A market bifurcation is underway where investors prioritize AI startups with extreme growth rates over traditional SaaS companies. This creates a "changing of the guard," forcing established SaaS players to adopt AI aggressively or risk being devalued as legacy assets, while AI-native firms command premium valuations.
The "SaaS-pocalypse" isn't about AI replacing software overnight. Instead, AI's disruptive potential erases the decades-long growth certainty that justified high SaaS valuations. Investors are punishing this newfound unpredictability of future cash flows, regardless of current performance.
The "SaaSpocalypse" isn't about current revenues but a collapse in investor confidence. AI introduces profound uncertainty about future cash flows, causing the market to heavily discount what was once seen as bond-like predictability. SaaS firms must now actively prove they are beneficiaries of AI to regain their premium valuations.
For established software companies with sluggish growth, the path forward is clear: find a way to become relevant in the age of AI. While they may not become the next Harvey, attaching to AI spend can boost growth from 15% to 25%, the difference between a viable public company and a sale to a private equity firm.
The primary threat of AI to software isn't rendering it obsolete, but rather challenging its growth model. AI will make it harder for SaaS companies to implement annual price increases and will compress valuation multiples, creating stress for over-leveraged firms from the zero-interest-rate era.
The current downturn for public SaaS isn't a temporary correction; it's a permanent re-rating of their value.
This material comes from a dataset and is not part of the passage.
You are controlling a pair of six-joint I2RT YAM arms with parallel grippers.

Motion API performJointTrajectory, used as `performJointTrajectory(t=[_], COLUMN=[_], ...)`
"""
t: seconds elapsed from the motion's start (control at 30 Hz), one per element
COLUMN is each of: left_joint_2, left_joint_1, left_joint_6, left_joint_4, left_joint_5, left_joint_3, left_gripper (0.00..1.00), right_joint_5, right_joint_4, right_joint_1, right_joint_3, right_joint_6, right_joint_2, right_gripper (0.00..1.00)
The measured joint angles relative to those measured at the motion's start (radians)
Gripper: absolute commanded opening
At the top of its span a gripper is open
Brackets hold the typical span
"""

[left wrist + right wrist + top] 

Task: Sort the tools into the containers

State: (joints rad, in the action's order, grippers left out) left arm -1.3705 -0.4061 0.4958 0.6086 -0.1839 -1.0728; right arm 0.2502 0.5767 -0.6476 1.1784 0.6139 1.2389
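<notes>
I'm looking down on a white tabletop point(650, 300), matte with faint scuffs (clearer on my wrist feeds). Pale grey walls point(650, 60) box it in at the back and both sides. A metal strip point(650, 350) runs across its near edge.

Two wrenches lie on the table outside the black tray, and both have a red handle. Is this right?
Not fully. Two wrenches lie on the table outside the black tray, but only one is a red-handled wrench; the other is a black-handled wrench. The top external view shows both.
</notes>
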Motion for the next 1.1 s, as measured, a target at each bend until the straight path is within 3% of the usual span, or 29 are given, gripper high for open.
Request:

The market has realized that these companies are failing to convert massive AI investment into revenue growth. Their growth decline is now perceived as permanent, justifying lower valuation multiples compared to historical norms.
As AI commoditizes software creation and data migration, the high-margin, sticky nature of SaaS will disappear. Klarna's CEO predicts that valuations will compress from historical 20-30x price-to-sales multiples down to 1-2x, similar to how low-moat utility companies are valued.
The ongoing decline in growth rates for public SaaS companies has created an existential crisis around revenue durability. Investors have lost confidence that traditional SaaS models can sustain growth in the face of AI disruption, leading to a massive valuation collapse.
Recent acquisitions of slow-growth public SaaS companies are not just value grabs but turnaround plays. Acquirers believe these companies' distribution can be revitalized by injecting AI-native products, creating a path back to high growth and higher multiples.
Established SaaS companies with strong, but not explosive, growth will struggle to raise new venture capital. Their path forward involves running a capital-efficient business while aggressively integrating AI to create new tailwinds, or else face a long, slow grind to a modest exit without further investment.